The series of stories our transportation expert Marni Pyke provided over the past weekend demonstrated one fact with undeniable clarity — moving about in the suburbs on foot or by bicycle is more dangerous than it should be. What is not quite so apparent is a direct and uncomplicated strategy to make it less so.

In communities built around the automobile, modifying our streets and intersections to accommodate walkers and bicyclists is sure to be both expensive and disruptive.

Communities that have embraced the effort are testament to the challenges. It took $2.7 million in local and federal money for Elk Grove Village to build a bridge over four-lane Higgins Road to connect trails in the Busse Woods forest preserve. Algonquin secured a $2.3 million federal grant to build a bridge over Randall Road before ultimately scrapping the idea and deciding to pursue an underpass instead — now considering a $200,000-plus feasibility study and having to start over in the grant process. It took the Lake County Forest Preserve District decades before it was able to close a gap in the Des Plaines River Trail that forced users onto busy Milwaukee Avenue — even as other dangerous gaps remain on the trail. And Mount Prospect has struggled to find an ideal solution for a crosswalk on Central Road where a bicyclist was killed while walking across the road with warning lights flashing.

Many more suburbs have developed approaches or are undertaking measures intended to improve safety for pedestrians and cyclists. And the statistics show why it’s so important. In her study of 246 suburbs between 2012 and 2015, Pyke documented nearly a death a week caused by collisions between motor vehicles and pedestrians or cyclists - and nearly 10,000 crashes, virtually more than nine out of 10 of which result in injury.
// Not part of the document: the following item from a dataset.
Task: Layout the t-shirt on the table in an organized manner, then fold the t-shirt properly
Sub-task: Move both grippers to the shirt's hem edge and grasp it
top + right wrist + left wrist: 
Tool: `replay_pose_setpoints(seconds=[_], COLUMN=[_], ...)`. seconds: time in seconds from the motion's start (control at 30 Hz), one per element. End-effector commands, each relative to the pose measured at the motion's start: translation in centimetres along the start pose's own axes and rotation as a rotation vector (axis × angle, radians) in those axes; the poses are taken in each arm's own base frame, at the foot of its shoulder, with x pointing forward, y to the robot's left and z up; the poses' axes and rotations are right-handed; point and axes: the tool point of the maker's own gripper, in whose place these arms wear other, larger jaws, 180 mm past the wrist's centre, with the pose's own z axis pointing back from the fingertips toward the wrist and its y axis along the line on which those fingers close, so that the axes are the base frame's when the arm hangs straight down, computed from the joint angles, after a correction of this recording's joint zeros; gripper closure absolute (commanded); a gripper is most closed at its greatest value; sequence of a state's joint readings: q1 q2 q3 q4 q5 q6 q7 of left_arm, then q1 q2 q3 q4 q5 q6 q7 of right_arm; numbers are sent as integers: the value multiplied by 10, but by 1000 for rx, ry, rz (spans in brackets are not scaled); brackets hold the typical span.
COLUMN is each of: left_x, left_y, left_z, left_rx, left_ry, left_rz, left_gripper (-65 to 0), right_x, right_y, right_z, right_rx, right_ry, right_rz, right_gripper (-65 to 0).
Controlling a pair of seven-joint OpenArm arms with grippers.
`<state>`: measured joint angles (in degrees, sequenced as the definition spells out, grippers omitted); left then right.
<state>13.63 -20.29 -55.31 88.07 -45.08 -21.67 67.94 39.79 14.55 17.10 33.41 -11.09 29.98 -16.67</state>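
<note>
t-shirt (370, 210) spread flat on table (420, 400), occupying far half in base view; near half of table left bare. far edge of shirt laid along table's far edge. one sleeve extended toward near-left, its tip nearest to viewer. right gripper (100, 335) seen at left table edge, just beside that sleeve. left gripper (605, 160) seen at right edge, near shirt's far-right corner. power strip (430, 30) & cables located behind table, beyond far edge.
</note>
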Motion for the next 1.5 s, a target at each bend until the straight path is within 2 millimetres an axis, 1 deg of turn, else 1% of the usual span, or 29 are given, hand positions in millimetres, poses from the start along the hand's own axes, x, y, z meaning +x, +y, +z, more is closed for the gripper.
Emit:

Yet, Pyke’s reporting also exposes a host of remaining questions and observations that must be addressed, including:

• that as valuable as recent state laws have been to assure pedestrians the right of way at crosswalks, uneven enforcement, imperfect technologies and confusion about and ignorance of the law remain serious impediments lawmakers and local communities must work to overcome;

• that motorists need to be more aware of people on foot and on bicycles;

• that people on foot and on bicycles need to take more responsibility for their own safety and maintain a defensive mindset when traversing suburban streets and intersections;

• that motorists and non-motorists alike must beware a false sense of security that can arise because towns have made such efforts to improve safety.

In the end, it’s obvious that an ultimate solution must give equal weight to two approaches — one, the expense and effort communities must employ to modify their infrastructures and two, the awareness everyone must employ in sharing suburban roadways. The words of Naperville police Sgt. Ken Parcel have a particularly important ring.

“A whole lot of these (accidents) can be reduced just by paying attention,” he said. “Stay in the moment,”

That’s advice that will always be acutely relevant, whatever the technological and structural changes we’re eventually able to bring about to make walking and cycling in the suburbs less hazardous.